▼▼▼

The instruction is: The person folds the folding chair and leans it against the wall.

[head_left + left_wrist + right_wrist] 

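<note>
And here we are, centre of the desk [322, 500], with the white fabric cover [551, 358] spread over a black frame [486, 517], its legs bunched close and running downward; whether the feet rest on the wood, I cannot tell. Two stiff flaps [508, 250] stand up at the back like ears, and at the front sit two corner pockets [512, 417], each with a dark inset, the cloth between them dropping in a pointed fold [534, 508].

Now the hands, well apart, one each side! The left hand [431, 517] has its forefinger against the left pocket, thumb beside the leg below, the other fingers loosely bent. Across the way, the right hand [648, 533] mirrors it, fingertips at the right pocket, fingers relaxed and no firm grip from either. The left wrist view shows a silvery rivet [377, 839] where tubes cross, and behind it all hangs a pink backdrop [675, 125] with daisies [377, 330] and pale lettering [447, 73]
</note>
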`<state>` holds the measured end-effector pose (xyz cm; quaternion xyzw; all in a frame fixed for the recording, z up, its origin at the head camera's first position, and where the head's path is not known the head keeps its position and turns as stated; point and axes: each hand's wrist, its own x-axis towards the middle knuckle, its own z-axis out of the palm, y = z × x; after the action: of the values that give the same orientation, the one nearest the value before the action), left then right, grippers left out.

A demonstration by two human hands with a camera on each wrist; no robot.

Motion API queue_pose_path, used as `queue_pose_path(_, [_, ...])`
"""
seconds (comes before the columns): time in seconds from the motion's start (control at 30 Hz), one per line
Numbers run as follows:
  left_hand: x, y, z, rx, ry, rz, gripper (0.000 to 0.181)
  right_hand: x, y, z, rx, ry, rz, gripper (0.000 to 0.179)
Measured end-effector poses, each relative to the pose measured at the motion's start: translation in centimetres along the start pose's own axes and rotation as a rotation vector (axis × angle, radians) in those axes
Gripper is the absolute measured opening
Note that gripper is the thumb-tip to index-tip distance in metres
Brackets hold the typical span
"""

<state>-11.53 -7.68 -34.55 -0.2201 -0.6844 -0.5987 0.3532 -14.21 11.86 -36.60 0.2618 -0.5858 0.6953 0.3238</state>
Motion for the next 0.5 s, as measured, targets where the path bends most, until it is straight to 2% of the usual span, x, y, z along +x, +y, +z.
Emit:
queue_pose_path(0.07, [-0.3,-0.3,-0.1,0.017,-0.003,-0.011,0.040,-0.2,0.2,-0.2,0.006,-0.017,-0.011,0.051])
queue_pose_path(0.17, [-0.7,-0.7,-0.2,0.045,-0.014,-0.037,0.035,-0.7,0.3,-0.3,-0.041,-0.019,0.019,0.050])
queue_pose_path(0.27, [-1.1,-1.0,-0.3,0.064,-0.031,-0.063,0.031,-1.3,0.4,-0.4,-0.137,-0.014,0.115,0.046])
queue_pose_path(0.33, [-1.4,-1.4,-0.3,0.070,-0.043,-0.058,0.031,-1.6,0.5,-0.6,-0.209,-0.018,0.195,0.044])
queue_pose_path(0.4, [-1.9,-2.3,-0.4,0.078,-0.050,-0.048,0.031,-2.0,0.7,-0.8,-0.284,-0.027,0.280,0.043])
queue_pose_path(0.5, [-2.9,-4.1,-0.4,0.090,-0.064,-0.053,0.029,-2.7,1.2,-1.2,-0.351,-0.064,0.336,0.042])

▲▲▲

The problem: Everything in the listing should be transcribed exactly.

Result of the exercise:
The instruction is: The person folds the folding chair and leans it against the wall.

[head_left + left_wrist + right_wrist] 

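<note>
And here we are, centre of the desk [322, 500], with the white fabric cover [551, 358] spread over a black frame [486, 517], its legs bunched close and running downward; whether the feet rest on the wood, I cannot tell. Two stiff flaps [508, 250] stand up at the back like ears, and at the front sit two corner pockets [512, 417], each with a dark inset, the cloth between them dropping in a pointed fold [534, 508].

Now the hands, well apart, one each side! The left hand [431, 517] has its forefinger against the left pocket, thumb beside the leg below, the other fingers loosely bent. Across the way, the right hand [648, 533] mirrors it, fingertips at the right pocket, fingers relaxed and no firm grip from either. The left wrist view shows a silvery rivet [377, 839] where tubes cross, and behind it all hangs a pink backdrop [675, 125] with daisies [377, 330] and pale lettering [447, 73]
</note>
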`<state>` holds the measured end-effector pose (xyz cm; quaternion xyzw; all in a frame fixed for the recording, z up, its origin at the head camera's first position, and where the head's path is not known the head keeps its position and turns as stated; point and axes: each hand's wrist, its own x-axis towards the middle knuckle, its own z-axis out of the palm, y = z × x; after the action: of the values that give the same orientation, the one nearest the value before the action), left then right, grippers left out.

A demonstration by two human hands with a camera on each wrist; no robot.

Motion API queue_pose_path, used as `queue_pose_path(_, [_, ...])`
"""
seconds (comes before the columns): time in seconds from the motion's start (control at 30 Hz), one per line
Numbers run as follows:
  left_hand: x, y, z, rx, ry, rz, gripper (0.000 to 0.181)
  right_hand: x, y, z, rx, ry, rz, gripper (0.000 to 0.179)
Measured end-effector poses, each relative to the pose measured at the motion's start: translation in centimetres along the start pose's own axes and rotation as a rotation vector (axis × angle, radians) in those axes
Gripper is the absolute measured opening
Note that gripper is the thumb-tip to index-tip distance in metres
Brackets hold the typical span
"""

<state>-11.53 -7.68 -34.55 -0.2201 -0.6844 -0.5987 0.3532 -14.21 11.86 -36.60 0.2618 -0.5858 0.6953 0.3238</state>
Motion for the next 0.5 s, as measured, targets where the path bends most, until it is straight to 2% of the usual span, x, y, z along +x, +y, +z.
Emit:
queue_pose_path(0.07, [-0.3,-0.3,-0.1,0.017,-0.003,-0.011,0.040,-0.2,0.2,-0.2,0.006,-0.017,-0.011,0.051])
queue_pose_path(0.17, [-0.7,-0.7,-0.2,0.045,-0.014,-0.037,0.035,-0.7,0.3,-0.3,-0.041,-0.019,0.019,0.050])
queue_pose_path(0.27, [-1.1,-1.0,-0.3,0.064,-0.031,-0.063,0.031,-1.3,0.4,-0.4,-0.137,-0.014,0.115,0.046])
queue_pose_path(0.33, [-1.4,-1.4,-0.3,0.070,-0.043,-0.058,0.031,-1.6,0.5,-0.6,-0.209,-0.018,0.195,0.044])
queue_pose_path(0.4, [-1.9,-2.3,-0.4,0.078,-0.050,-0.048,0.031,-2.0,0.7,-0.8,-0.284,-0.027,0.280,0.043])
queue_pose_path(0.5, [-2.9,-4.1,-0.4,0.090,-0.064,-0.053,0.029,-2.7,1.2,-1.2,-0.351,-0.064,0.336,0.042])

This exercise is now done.